▸ **Problem details**: Skip every image and restate the data word for word.

[Start of section]

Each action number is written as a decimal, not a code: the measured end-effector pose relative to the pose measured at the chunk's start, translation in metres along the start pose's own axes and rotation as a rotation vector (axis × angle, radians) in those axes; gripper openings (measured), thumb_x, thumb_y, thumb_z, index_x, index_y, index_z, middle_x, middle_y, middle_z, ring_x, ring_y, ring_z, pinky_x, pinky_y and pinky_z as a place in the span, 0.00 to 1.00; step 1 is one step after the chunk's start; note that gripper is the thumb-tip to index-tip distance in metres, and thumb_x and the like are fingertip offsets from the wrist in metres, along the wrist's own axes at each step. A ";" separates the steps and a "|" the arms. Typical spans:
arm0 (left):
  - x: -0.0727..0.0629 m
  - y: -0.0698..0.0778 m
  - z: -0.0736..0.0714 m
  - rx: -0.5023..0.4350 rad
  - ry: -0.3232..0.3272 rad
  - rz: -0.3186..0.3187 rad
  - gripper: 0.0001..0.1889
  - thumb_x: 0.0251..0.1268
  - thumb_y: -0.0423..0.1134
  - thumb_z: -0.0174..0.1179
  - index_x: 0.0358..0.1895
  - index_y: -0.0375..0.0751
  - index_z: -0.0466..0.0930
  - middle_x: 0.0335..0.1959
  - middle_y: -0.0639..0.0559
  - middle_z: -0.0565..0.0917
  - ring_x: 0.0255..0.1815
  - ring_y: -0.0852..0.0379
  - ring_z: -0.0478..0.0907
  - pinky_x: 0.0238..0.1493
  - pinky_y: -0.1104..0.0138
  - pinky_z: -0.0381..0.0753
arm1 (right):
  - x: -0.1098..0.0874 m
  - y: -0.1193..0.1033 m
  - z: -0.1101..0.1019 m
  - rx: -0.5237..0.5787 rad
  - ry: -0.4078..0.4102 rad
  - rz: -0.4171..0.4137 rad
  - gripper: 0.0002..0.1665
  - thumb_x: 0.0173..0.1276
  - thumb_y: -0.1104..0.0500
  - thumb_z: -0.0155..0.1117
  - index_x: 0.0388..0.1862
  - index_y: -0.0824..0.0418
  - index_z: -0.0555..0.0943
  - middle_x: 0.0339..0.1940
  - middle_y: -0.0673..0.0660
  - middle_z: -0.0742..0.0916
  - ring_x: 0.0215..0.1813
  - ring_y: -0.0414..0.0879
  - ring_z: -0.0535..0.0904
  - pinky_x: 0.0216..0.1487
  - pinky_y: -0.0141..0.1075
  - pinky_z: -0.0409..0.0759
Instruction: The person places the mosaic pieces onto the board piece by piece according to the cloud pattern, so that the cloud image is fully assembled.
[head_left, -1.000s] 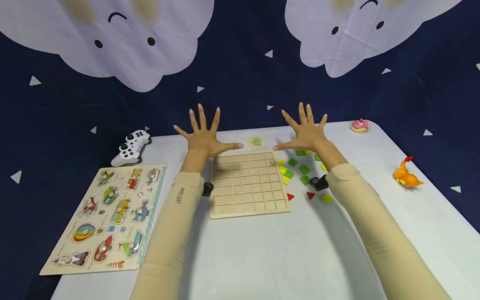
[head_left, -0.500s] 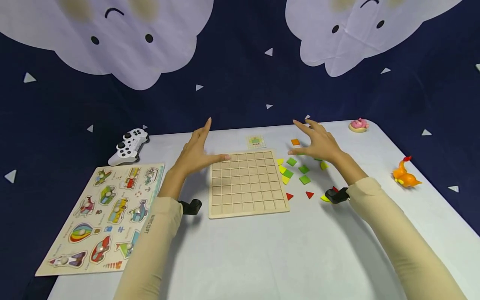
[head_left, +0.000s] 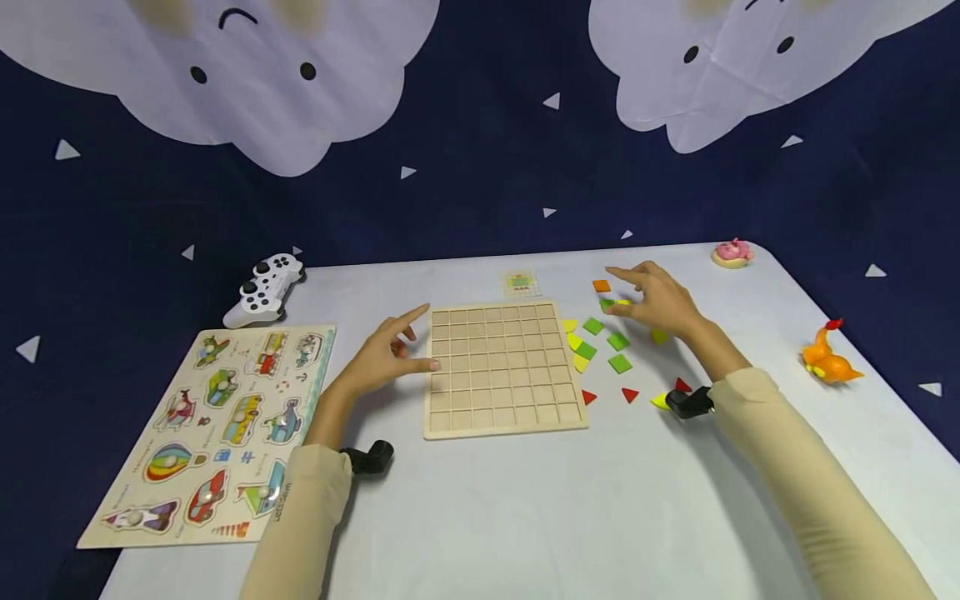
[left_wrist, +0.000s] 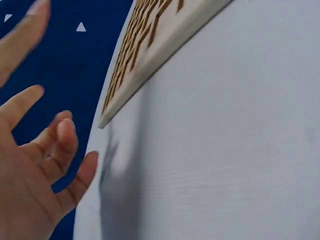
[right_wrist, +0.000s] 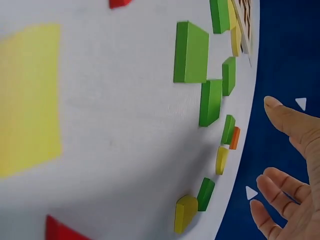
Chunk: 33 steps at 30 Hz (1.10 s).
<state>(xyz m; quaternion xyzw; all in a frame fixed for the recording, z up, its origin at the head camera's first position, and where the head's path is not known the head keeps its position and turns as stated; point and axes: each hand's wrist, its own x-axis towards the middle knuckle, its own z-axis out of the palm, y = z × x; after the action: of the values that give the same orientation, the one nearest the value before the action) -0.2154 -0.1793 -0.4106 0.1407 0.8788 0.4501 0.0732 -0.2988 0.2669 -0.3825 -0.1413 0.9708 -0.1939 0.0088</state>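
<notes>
A square wooden grid board point(head_left: 498, 358) lies mid-table with bare cells. At its left edge is my left hand point(head_left: 378, 354), holding nothing, thumb tip right at the rim and fingers loosely bent. The left wrist view shows this palm point(left_wrist: 30, 180) beside the board's corner point(left_wrist: 120, 107). My right hand point(head_left: 660, 300) is over the far part of the loose pieces, thumb and forefinger apart. Near its fingertips lie an orange square point(head_left: 602, 286) and a green square point(head_left: 607, 306). Below the hand are more green squares point(right_wrist: 192, 52), yellow pieces point(right_wrist: 186, 212) and red triangles point(head_left: 630, 394).
A picture card point(head_left: 521, 283) lies behind the board. At left are a knobbed vehicle puzzle point(head_left: 247, 400) and a white game controller point(head_left: 266, 292). An orange toy point(head_left: 828, 362) and a pink figure point(head_left: 732, 253) stand at right. A dark blue cloth point(head_left: 480, 167) hangs behind the table.
Both hands have come down and back from a raised, spread-finger pose. The left moved toward the board's left edge, the right over the loose pieces. Their fingers are now more bent.
</notes>
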 end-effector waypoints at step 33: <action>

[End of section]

▸ **Problem solution**:
Each action number is written as a decimal, not a code: the measured end-effector pose relative to the pose measured at the chunk's start, translation in metres along the start pose's own axes and rotation as a rotation vector (axis × angle, radians) in those axes; gripper openings (measured), thumb_x, thumb_y, thumb_z, index_x, index_y, index_z, middle_x, middle_y, middle_z, ring_x, ring_y, ring_z, pinky_x, pinky_y and pinky_z as a place in the span, 0.00 to 1.00; step 1 is one step after the chunk's start; note that gripper is the thumb-tip to index-tip distance in metres, and thumb_x and the like are fingertip offsets from the wrist in metres, along the wrist's own axes at each step. A ";" separates the steps and a "|" the arms. Typical spans:
arm0 (left):
  - x: -0.0727..0.0629 m
  - y: -0.0698..0.0778 m
  - z: -0.0736..0.0714 m
  - rx: -0.5023..0.4350 rad
  - ry: -0.3232..0.3272 rad
  - rz: -0.3186..0.3187 rad
  - gripper: 0.0001..0.1889
  - thumb_x: 0.0251..0.1268
  - thumb_y: -0.0423..0.1134
  - thumb_z: -0.0174..0.1179
  - index_x: 0.0358..0.1895
  - index_y: -0.0375..0.0751
  - index_z: -0.0466..0.0930
  - middle_x: 0.0335..0.1959
  - middle_y: -0.0639..0.0559
  - middle_z: -0.0565..0.0917
  - ring_x: 0.0255..0.1815
  - ring_y: -0.0852..0.0379
  - ring_z: -0.0478..0.0907
  - pinky_x: 0.0238..0.1493
  - pinky_y: -0.1104..0.0138
  - pinky_z: -0.0381..0.0753
arm1 (right):
  - x: -0.1098..0.0874 m
  - y: -0.1193..0.1033 m
  - z: -0.1101..0.1019 m
  - rx: -0.5237..0.5787 rad
  - ry: -0.4078..0.4102 rad
  - rz: -0.4171..0.4137 rad
  - gripper: 0.0002..0.1665
  - thumb_x: 0.0173..0.1276
  - thumb_y: -0.1104..0.0500
  - thumb_z: -0.0155..0.1117
  - index_x: 0.0388..0.1862
  - index_y: -0.0824..0.0418
  - index_z: -0.0555..0.0943
  - middle_x: 0.0339..0.1940
  - middle_y: -0.0673..0.0660
  - middle_z: -0.0742..0.0916
  - ring_x: 0.0215..0.1813
  - ring_y: -0.0414..0.0879
  - ring_z: -0.0535..0.0904
  - pinky_x: 0.0216..0.1487
  - pinky_y: -0.0141..0.1075
  - pinky_z: -0.0409..0.0759
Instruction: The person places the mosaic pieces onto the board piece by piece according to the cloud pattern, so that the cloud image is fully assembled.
[head_left, -1.000s] 
[head_left, -0.500s] 
[head_left, +0.000s] 
[left_wrist, +0.000s] 
[right_wrist, +0.000s] 
Chunk: 33 steps at 30 Hz (1.10 s).
<state>(xyz m; quaternion xyzw; all in a frame fixed for the recording, z up, its origin at the head camera's first position, and where the head's path is not known the head keeps its position and turns as stated; point and axes: each hand's wrist, its own x-axis towards the middle knuckle, its own z-axis out of the palm, y = z × x; after the action: of the values that give the same orientation, the one nearest the value before the action) -0.2154 -0.1793 -0.4106 0.1407 0.8788 0.4501 0.0732 -0.2988 0.2669 -0.3825 -0.1413 0.9708 -0.1939 0.0088</state>
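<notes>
A square wooden grid board point(head_left: 498, 358) lies mid-table with bare cells. At its left edge is my left hand point(head_left: 378, 354), holding nothing, thumb tip right at the rim and fingers loosely bent. The left wrist view shows this palm point(left_wrist: 30, 180) beside the board's corner point(left_wrist: 120, 107). My right hand point(head_left: 660, 300) is over the far part of the loose pieces, thumb and forefinger apart. Near its fingertips lie an orange square point(head_left: 602, 286) and a green square point(head_left: 607, 306). Below the hand are more green squares point(right_wrist: 192, 52), yellow pieces point(right_wrist: 186, 212) and red triangles point(head_left: 630, 394).
A picture card point(head_left: 521, 283) lies behind the board. At left are a knobbed vehicle puzzle point(head_left: 247, 400) and a white game controller point(head_left: 266, 292). An orange toy point(head_left: 828, 362) and a pink figure point(head_left: 732, 253) stand at right. A dark blue cloth point(head_left: 480, 167) hangs behind the table.
Both hands have come down and back from a raised, spread-finger pose. The left moved toward the board's left edge, the right over the loose pieces. Their fingers are now more bent.
</notes>
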 end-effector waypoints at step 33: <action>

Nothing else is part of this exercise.